— Task brief —
Reprint the whole of the data exactly.
++++++++++
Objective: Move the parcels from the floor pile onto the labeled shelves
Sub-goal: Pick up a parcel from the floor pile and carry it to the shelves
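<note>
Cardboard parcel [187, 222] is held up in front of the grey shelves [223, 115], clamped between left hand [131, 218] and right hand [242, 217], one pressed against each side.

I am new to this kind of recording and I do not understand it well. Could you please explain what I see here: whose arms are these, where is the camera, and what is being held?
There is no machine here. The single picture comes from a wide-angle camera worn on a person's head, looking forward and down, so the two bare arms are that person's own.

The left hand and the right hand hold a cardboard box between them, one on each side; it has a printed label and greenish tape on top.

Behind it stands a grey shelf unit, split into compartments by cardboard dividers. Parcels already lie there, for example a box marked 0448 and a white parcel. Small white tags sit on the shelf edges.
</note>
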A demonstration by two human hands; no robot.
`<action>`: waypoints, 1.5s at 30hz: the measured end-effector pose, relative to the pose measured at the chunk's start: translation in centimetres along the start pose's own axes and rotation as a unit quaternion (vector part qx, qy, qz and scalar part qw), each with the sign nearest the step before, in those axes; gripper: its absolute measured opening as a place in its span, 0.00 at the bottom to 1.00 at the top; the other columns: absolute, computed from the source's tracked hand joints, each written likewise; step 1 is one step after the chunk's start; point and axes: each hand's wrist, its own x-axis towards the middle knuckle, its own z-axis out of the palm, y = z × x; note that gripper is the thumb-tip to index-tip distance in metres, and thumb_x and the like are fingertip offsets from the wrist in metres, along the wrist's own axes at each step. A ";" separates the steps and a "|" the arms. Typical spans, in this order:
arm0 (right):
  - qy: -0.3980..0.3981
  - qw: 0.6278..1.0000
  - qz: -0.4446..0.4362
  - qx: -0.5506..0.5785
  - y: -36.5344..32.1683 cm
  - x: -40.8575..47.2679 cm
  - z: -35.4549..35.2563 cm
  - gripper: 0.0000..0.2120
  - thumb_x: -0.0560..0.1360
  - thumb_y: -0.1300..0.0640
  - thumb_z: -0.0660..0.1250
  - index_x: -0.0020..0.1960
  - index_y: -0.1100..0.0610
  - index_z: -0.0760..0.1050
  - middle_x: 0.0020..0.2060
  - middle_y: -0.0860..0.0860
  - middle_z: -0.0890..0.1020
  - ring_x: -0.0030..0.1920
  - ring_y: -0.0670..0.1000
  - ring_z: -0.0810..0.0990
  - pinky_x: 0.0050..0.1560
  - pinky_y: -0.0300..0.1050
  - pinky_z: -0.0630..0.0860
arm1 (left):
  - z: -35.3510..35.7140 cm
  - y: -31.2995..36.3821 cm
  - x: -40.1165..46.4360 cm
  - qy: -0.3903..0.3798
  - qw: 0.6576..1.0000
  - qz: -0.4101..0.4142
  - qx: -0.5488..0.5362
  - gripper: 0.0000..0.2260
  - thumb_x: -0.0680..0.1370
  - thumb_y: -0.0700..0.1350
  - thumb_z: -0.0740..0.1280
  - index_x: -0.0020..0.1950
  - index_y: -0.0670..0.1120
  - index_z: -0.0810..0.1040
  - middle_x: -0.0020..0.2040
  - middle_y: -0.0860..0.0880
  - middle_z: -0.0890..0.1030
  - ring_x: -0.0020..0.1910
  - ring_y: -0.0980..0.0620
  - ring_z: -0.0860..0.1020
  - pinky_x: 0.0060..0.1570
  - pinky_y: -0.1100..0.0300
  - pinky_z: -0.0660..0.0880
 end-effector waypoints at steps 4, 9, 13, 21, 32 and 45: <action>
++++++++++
— Answer section —
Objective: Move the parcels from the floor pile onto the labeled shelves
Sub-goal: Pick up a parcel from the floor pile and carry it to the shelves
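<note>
Cardboard parcel [187, 222] is held up in front of the grey shelves [223, 115], clamped between left hand [131, 218] and right hand [242, 217], one pressed against each side.

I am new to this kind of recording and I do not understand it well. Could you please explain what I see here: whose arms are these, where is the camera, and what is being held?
There is no machine here. The single picture comes from a wide-angle camera worn on a person's head, looking forward and down, so the two bare arms are that person's own.

The left hand and the right hand hold a cardboard box between them, one on each side; it has a printed label and greenish tape on top.

Behind it stands a grey shelf unit, split into compartments by cardboard dividers. Parcels already lie there, for example a box marked 0448 and a white parcel. Small white tags sit on the shelf edges.
</note>
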A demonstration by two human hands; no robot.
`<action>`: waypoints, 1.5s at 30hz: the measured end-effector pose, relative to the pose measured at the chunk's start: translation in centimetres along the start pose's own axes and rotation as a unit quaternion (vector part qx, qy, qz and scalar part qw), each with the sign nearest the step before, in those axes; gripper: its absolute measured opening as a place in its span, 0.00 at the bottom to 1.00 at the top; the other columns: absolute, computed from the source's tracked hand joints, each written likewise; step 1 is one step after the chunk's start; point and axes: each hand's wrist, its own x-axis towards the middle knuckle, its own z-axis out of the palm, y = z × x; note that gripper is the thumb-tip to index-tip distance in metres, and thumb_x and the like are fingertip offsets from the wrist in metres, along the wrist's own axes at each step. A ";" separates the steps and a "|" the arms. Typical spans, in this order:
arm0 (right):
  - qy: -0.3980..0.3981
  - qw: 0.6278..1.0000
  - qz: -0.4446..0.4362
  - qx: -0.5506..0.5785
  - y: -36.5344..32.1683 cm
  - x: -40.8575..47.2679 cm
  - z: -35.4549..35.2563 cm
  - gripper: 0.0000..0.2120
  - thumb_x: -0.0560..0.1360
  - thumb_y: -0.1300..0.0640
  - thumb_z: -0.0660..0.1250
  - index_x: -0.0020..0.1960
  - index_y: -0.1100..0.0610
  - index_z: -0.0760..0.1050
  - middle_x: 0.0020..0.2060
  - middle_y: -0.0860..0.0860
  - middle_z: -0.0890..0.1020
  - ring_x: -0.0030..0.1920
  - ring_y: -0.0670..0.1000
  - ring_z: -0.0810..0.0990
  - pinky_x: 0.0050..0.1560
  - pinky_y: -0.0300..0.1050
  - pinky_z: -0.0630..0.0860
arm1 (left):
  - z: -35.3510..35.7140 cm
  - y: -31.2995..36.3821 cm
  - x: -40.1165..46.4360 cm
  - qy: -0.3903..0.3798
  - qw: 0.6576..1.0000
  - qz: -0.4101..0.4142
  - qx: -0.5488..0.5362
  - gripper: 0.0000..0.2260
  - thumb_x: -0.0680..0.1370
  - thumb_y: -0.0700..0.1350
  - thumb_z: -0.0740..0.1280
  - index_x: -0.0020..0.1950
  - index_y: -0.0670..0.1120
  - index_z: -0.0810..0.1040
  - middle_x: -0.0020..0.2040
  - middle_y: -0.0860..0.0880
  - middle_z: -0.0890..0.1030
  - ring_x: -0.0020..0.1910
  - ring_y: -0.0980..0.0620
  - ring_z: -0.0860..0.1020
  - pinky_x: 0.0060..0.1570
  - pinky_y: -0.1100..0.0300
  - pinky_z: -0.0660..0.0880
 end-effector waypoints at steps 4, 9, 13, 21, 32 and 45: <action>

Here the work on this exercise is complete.